TO DO:
What's needed is an exact retyping of the lines from the start of the listing up to and including the line with "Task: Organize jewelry", minus any pictures.

GIVEN MATERIAL:
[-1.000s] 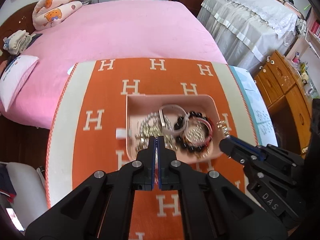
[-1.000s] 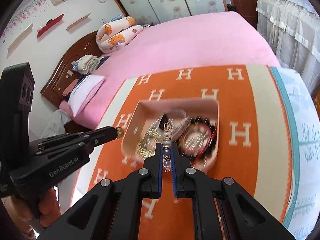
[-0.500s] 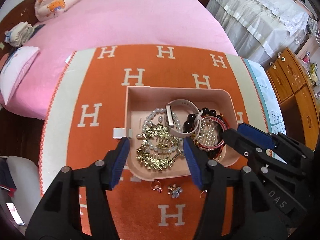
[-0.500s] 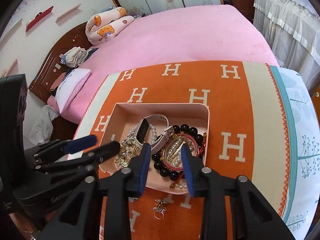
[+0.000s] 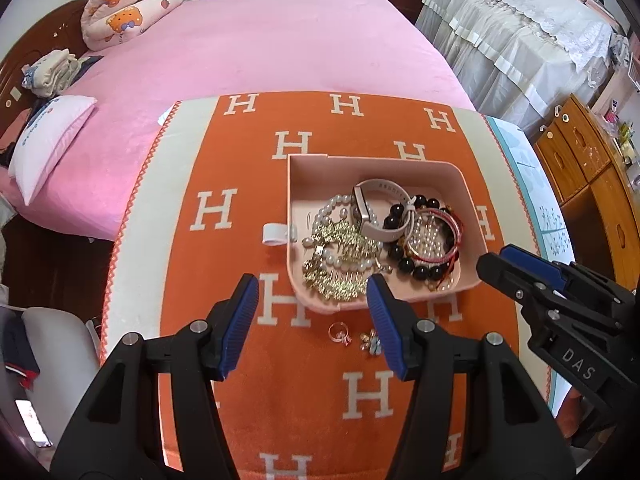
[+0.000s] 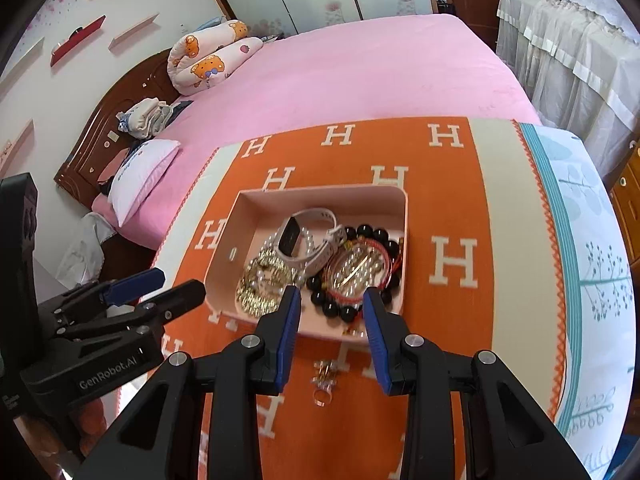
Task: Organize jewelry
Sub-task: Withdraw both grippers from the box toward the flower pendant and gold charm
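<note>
A pink tray (image 5: 468,196) (image 6: 320,192) sits on the orange H-patterned cloth (image 5: 240,264). It holds a gold comb (image 5: 340,276), a pearl strand (image 5: 332,208), a white watch band (image 5: 380,216) (image 6: 316,236), black beads (image 5: 416,270) (image 6: 336,308) and red bangles (image 5: 434,240) (image 6: 360,268). On the cloth in front of the tray lie a ring (image 5: 340,332) (image 6: 323,397) and a small ornament (image 5: 370,342) (image 6: 326,372). My left gripper (image 5: 312,286) (image 6: 180,280) is open above the tray's near left corner. My right gripper (image 6: 331,298) (image 5: 494,258) is open over the tray's near edge. Neither holds anything.
A pink bed (image 5: 260,52) lies beyond the table, with a white pillow (image 5: 44,140) at its left. A wooden cabinet (image 5: 592,184) and lace-covered furniture (image 5: 520,32) stand at the right. A pale leaf-print cloth (image 6: 592,240) covers the table's right side.
Both grippers went from shut to open. The pearl piece is gone from the right gripper's fingers. A ring and a small ornament now show on the cloth in front of the tray.
</note>
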`<state>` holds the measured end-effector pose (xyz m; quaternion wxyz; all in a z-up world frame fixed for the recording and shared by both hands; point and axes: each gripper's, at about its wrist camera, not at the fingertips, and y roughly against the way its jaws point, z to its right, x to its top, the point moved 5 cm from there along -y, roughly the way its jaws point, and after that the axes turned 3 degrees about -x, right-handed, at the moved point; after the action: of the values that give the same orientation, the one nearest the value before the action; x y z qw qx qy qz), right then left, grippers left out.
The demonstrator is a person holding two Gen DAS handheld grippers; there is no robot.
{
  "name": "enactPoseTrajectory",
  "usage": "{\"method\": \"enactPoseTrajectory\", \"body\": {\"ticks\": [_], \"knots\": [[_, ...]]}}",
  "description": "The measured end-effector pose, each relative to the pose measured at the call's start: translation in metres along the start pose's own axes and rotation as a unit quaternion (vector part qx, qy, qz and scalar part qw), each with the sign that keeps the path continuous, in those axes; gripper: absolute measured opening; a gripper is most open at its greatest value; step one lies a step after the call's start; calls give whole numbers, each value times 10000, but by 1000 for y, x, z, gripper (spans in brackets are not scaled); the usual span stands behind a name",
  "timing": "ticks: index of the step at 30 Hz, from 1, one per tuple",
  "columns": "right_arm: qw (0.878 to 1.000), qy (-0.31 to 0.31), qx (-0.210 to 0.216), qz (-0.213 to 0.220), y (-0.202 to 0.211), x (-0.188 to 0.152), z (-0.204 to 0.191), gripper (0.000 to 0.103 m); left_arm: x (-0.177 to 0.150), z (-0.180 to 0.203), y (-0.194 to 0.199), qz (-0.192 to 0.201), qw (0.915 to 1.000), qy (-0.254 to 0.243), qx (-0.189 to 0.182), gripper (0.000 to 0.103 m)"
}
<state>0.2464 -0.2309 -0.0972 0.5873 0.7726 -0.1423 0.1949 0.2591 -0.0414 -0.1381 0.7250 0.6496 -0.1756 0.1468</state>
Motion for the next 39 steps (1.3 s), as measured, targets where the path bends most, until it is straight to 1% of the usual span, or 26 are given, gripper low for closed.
{"method": "enactPoseTrajectory", "body": {"ticks": [7,13,21,29,39], "knots": [[9999,-112,1,-74,11,-25,-2,32,-13,-3,13,34,10000,41,-23,53],[9997,-220,-17,-146,19,-43,-1,32,-26,-1,25,77,10000,-35,-34,53],[9990,-375,-89,-212,24,-61,5,33,-51,0,28,-39,9999,-149,-26,53],[9993,-235,-166,-253,25,-79,-1,33,-70,-2,27,-122,9997,-194,36,53],[9990,-66,-194,-397,14,-99,-6,33,-83,-1,17,-227,9995,-233,41,53]]}}
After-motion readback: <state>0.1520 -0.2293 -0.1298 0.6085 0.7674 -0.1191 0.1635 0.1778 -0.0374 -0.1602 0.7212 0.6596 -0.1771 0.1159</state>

ANSWER TO THIS TASK:
[-1.000s] 
[-1.000s] 
[-0.500s] 
[-0.500s] 
[+0.000s] 
[+0.000s] 
Task: Organize jewelry

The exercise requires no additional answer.